Looking at the data that follows, count the lines containing the word "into" and write down only that count.

Start of Block

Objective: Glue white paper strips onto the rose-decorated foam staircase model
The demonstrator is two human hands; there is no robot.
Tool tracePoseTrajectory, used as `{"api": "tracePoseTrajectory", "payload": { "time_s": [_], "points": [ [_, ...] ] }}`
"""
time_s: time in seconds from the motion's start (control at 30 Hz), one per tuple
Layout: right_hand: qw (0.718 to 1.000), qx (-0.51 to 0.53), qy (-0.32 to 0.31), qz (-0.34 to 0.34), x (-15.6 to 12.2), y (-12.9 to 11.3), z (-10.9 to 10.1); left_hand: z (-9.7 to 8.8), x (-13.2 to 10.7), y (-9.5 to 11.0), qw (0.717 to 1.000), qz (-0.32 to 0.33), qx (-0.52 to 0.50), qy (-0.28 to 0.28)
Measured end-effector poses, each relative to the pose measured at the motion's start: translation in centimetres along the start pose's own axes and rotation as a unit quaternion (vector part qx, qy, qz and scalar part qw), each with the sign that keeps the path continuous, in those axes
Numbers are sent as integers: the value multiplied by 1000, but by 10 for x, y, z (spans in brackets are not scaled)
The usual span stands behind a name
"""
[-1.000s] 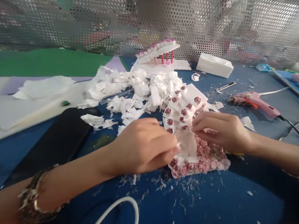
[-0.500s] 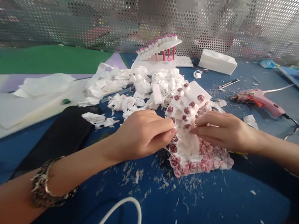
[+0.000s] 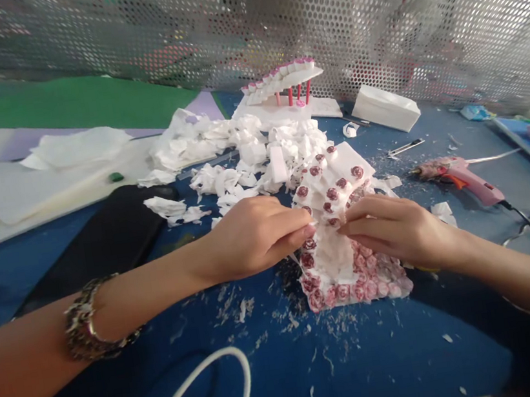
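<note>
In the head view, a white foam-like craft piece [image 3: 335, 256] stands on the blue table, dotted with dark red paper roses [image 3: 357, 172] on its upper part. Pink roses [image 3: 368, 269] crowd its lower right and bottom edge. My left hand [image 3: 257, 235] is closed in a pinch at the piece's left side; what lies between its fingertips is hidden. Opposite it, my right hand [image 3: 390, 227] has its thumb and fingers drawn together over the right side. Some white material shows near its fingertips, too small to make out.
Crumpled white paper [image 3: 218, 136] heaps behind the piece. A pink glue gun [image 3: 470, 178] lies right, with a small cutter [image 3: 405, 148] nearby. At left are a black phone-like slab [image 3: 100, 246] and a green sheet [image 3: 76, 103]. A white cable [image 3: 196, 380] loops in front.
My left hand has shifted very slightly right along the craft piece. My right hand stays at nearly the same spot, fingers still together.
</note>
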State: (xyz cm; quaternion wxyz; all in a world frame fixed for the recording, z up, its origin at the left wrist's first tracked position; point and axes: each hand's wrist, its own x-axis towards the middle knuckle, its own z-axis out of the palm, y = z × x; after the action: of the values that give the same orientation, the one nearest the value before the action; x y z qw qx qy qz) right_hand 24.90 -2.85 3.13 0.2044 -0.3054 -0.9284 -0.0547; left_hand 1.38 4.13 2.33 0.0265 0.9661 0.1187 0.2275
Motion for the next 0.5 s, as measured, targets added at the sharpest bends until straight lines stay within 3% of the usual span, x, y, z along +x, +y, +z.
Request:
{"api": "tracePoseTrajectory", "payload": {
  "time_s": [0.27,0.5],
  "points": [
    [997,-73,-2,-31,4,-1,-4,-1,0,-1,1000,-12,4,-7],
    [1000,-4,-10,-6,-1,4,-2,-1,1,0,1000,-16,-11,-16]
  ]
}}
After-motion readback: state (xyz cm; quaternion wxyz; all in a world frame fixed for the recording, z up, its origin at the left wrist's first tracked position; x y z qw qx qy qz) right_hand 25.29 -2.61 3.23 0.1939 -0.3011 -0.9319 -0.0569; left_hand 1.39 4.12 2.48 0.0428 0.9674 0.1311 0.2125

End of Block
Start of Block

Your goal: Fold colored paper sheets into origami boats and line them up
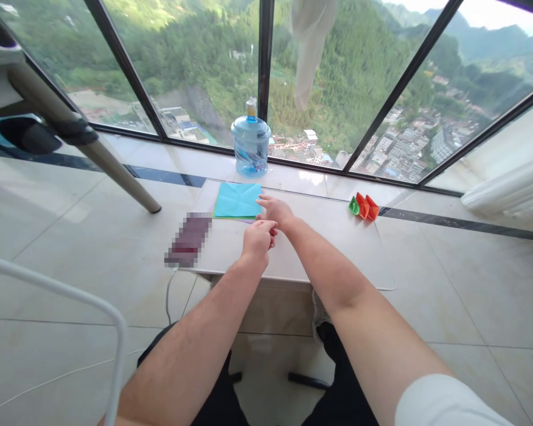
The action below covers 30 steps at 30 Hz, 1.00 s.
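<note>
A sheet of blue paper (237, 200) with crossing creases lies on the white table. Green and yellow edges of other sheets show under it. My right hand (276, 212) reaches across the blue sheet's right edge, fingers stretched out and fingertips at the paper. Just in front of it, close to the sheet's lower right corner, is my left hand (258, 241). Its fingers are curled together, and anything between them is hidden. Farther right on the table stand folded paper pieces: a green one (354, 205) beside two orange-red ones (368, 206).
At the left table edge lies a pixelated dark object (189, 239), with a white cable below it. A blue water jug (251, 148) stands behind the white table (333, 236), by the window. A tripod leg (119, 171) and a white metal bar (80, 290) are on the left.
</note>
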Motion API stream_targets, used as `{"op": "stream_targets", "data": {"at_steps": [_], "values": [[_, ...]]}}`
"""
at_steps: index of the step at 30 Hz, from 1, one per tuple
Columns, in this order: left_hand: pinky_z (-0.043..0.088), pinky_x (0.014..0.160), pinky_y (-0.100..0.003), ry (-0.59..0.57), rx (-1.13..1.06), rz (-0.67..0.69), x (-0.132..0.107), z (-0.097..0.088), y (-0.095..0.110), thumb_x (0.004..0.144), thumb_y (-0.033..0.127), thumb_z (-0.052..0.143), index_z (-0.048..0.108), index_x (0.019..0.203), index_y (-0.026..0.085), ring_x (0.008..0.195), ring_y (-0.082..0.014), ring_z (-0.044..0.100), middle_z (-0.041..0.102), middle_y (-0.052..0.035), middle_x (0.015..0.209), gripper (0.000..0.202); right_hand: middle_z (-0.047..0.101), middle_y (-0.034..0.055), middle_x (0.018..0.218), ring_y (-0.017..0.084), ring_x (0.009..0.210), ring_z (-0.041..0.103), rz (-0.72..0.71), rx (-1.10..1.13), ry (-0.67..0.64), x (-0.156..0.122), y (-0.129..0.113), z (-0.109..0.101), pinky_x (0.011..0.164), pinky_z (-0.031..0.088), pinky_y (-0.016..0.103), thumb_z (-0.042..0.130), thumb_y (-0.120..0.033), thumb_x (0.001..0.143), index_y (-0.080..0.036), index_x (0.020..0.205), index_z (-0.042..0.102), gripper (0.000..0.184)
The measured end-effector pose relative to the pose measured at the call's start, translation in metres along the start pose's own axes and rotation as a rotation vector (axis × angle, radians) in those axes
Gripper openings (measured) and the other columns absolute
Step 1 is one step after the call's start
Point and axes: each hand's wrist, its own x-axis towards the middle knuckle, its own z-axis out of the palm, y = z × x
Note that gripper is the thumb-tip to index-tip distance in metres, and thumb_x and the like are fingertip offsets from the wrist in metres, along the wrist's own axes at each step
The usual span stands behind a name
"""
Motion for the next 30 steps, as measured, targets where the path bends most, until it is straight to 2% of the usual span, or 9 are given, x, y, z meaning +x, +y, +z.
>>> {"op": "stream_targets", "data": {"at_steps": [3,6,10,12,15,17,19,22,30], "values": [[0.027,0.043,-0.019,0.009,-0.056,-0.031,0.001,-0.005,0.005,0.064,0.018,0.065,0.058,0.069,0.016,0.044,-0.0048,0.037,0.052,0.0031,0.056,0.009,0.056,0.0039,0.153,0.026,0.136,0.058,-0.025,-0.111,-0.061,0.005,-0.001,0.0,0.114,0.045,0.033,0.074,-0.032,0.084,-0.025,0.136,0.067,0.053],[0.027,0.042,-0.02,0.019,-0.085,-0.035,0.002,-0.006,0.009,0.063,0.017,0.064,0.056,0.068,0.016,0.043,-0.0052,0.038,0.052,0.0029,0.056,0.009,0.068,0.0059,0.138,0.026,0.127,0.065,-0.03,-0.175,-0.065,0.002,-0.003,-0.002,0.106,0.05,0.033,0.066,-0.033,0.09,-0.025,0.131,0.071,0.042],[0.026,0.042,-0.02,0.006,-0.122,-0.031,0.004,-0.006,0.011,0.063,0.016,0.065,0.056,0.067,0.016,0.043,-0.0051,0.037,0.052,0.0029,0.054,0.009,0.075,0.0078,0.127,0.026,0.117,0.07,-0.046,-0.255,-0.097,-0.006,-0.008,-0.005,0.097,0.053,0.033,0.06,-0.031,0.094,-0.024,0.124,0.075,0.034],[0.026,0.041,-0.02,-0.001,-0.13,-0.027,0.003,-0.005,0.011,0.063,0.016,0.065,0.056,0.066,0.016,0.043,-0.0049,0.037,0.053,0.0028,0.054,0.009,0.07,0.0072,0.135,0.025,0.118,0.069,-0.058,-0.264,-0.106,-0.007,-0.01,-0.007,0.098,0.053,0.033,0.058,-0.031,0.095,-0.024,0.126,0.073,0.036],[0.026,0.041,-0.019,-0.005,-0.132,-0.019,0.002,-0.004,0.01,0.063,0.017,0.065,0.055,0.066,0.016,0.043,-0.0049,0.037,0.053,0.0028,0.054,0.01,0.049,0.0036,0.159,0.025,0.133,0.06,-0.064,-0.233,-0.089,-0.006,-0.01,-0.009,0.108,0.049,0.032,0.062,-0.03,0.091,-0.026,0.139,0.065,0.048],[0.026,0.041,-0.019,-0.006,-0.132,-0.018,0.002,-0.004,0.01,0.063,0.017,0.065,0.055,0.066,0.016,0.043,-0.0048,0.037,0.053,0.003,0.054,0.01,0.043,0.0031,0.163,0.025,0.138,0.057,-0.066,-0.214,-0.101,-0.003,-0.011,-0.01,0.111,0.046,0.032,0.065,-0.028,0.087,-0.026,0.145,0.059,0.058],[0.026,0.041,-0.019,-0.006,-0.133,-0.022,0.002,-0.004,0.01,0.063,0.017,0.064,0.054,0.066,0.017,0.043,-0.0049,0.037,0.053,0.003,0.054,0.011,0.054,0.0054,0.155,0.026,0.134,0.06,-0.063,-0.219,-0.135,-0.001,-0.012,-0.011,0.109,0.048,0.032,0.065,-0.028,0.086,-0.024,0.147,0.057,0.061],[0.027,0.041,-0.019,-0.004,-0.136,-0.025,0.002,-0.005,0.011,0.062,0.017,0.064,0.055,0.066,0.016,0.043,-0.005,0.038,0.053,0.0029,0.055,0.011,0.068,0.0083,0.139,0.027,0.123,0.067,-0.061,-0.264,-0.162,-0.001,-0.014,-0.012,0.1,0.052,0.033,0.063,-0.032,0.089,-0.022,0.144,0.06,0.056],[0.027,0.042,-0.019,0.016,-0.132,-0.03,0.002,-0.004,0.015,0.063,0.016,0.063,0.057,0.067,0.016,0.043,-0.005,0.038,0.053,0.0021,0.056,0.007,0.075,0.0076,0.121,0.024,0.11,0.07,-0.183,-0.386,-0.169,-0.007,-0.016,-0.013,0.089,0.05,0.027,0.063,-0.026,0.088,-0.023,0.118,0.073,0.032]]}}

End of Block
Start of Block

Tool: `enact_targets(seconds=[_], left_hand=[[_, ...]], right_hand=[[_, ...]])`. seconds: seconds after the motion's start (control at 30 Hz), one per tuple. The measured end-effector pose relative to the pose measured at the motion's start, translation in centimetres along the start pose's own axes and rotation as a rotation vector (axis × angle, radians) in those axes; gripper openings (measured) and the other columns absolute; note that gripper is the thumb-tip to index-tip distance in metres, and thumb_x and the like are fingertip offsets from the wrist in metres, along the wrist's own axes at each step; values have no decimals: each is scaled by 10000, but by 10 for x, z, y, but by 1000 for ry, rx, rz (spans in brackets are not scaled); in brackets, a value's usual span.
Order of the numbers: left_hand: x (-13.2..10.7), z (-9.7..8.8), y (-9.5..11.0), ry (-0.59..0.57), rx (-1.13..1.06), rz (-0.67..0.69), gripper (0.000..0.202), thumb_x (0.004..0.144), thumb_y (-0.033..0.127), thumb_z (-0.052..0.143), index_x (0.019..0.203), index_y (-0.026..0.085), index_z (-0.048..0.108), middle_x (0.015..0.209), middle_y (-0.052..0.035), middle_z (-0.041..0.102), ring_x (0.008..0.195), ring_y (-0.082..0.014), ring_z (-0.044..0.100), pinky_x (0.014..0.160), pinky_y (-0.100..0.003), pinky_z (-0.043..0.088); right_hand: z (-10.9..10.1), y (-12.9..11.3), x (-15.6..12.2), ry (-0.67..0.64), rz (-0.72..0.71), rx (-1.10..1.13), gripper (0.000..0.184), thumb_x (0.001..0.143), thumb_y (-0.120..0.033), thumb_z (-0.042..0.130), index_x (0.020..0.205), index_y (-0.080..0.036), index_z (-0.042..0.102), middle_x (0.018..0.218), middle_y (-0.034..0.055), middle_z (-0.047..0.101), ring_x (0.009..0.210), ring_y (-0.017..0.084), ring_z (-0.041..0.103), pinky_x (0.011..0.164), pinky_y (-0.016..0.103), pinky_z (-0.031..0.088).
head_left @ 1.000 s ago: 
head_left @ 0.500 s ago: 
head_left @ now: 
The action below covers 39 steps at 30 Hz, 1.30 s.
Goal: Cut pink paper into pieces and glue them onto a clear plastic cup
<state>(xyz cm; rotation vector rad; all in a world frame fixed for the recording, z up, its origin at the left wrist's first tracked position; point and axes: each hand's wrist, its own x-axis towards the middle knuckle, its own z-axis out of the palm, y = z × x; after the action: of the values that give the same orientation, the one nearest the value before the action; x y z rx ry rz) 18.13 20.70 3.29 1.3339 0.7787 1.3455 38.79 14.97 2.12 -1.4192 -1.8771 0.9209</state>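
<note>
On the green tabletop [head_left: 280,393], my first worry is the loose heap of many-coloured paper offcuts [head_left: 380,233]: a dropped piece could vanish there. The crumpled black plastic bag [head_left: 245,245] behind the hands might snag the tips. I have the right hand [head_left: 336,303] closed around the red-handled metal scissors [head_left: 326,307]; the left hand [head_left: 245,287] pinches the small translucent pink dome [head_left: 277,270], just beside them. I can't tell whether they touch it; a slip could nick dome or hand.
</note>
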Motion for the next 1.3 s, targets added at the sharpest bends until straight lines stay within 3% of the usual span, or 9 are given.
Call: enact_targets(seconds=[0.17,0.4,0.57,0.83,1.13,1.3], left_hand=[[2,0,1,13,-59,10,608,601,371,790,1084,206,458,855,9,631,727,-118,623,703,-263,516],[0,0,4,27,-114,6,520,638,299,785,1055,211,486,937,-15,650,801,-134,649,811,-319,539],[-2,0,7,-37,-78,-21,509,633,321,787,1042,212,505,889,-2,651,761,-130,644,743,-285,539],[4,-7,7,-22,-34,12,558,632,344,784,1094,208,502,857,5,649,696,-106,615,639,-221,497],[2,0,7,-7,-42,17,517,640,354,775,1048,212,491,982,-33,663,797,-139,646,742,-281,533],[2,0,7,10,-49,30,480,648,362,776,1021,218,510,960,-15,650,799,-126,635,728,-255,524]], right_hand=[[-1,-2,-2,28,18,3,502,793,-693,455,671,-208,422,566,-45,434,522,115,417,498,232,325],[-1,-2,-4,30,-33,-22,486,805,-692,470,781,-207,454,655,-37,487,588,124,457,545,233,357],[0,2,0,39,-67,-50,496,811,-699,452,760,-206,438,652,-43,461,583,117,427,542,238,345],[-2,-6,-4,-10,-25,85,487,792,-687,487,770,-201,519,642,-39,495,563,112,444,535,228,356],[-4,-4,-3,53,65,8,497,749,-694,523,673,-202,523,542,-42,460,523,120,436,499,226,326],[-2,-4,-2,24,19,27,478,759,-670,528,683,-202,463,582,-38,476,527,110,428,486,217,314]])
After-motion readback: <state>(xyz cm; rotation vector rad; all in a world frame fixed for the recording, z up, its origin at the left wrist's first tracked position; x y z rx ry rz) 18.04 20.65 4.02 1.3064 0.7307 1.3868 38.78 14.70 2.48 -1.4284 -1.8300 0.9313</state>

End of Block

[Finished exercise] 2